The formula sets the cap at 21 cents, plus .05 percent of the transaction amount, plus another penny in certain cases, for fraud-control measures. That means the maximum fee on the average debit transaction of $38 will be about 24 cents, compared with 44 cents previously.
But the payment networks have indicated they will treat the cap as more of a floor in some cases, Mr. Dodge said. In short, he said, to help make up for lost revenue on big-ticket items, the networks will increase fees on smaller transactions, to bring them up to the new limit.
Retailers do retain some flexibility, he said, to steer customers away from more expensive forms of payment, like rewards credit cards, and toward less expensive methods.
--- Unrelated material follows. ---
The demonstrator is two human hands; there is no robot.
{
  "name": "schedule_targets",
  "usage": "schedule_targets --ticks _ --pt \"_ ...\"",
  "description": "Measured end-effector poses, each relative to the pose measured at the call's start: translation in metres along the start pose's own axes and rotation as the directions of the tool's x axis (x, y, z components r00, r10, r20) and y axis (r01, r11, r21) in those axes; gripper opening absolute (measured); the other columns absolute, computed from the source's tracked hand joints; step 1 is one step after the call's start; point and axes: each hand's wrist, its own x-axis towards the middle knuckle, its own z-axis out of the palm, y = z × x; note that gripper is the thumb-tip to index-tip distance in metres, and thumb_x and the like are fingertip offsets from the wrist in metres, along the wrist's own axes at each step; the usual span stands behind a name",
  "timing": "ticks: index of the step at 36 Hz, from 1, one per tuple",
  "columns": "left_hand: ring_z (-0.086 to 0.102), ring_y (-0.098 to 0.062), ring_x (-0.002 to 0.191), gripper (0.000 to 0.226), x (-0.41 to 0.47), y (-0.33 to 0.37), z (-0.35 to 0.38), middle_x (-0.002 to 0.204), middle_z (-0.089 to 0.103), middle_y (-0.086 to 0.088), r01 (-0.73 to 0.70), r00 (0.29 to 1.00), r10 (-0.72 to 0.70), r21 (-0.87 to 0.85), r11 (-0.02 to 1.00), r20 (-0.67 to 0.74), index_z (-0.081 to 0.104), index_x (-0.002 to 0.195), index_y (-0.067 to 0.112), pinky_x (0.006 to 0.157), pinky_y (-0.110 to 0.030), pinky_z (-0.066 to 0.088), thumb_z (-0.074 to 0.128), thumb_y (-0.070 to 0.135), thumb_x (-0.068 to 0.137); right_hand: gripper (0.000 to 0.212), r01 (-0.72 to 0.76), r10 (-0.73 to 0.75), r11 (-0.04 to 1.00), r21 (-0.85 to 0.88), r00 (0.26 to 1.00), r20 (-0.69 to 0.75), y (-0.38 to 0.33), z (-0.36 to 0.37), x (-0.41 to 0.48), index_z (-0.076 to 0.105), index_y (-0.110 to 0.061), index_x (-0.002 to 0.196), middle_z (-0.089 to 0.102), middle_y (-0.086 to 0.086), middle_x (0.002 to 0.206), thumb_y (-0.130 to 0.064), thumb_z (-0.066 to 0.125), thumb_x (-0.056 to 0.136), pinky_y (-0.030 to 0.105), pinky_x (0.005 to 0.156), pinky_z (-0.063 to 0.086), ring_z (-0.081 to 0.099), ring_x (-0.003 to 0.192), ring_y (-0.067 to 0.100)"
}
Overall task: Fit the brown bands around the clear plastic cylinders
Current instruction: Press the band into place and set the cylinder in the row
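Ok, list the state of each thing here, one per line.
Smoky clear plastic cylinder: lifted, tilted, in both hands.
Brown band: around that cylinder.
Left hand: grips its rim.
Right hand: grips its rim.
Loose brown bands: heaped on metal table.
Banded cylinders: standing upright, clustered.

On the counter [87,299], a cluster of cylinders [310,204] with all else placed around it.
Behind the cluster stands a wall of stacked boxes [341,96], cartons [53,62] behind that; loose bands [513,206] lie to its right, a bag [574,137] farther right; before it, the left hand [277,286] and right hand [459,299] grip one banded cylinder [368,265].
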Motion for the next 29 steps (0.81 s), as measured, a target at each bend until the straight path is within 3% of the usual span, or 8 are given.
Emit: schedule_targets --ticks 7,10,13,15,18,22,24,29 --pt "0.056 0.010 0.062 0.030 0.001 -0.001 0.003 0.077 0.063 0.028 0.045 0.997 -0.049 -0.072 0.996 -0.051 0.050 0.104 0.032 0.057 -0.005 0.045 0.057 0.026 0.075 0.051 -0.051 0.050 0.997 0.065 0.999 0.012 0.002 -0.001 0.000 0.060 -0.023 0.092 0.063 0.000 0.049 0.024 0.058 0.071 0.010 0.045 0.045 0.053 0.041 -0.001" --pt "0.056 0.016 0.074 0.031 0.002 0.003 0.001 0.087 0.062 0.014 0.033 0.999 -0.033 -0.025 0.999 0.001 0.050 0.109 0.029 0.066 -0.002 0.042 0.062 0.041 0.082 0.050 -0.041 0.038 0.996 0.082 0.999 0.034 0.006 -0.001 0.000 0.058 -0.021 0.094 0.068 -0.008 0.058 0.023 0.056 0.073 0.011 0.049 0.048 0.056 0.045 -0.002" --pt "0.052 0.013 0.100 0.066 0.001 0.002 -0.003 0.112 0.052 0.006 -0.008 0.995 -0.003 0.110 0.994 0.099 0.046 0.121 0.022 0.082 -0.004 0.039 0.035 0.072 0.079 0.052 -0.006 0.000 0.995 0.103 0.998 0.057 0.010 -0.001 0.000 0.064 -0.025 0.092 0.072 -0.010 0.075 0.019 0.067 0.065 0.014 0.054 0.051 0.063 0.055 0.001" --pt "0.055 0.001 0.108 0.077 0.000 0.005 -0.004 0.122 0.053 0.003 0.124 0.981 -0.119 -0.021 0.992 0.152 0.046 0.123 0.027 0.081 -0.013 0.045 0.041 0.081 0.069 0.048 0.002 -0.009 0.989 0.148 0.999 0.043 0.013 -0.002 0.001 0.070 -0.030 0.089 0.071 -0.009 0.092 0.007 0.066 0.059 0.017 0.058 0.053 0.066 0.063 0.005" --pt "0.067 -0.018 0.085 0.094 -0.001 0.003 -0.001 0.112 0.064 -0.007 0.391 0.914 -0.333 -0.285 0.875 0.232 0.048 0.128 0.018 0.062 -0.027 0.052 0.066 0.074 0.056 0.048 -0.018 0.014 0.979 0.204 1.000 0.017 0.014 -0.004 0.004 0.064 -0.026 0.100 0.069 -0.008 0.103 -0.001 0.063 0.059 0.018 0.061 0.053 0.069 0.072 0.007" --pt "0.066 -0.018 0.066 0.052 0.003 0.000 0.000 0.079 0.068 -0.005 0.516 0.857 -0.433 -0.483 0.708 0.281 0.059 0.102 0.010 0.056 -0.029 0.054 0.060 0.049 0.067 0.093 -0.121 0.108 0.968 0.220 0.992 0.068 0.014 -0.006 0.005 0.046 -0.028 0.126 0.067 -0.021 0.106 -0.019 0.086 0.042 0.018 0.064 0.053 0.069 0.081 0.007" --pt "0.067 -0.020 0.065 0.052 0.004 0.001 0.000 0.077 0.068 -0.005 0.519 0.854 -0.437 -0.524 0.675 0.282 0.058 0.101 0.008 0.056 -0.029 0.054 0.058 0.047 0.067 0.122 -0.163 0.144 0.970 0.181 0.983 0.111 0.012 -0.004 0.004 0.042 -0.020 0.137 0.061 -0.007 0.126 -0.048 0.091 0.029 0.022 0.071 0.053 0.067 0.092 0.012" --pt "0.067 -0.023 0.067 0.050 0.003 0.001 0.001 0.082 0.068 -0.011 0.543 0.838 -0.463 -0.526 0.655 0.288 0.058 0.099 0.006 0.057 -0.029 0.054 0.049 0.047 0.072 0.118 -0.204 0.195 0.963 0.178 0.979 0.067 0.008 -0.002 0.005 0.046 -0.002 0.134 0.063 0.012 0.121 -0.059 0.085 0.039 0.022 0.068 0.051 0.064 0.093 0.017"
So consumers may eventually see some merchants, like gas stations, offer discounts for using a debit card, as some do now for payments in cash.
One impact is clear, said Paul Bragan of Wakefield Research, which has studied consumer opinion about the swipe fee debate: Consumers are much more aware of the process by which banks charge stores for the use of plastic cards, and are in favor of more disclosure of such fees. “They’re looking for greater transparency in the process, so they can understand how it will affect them,” he said.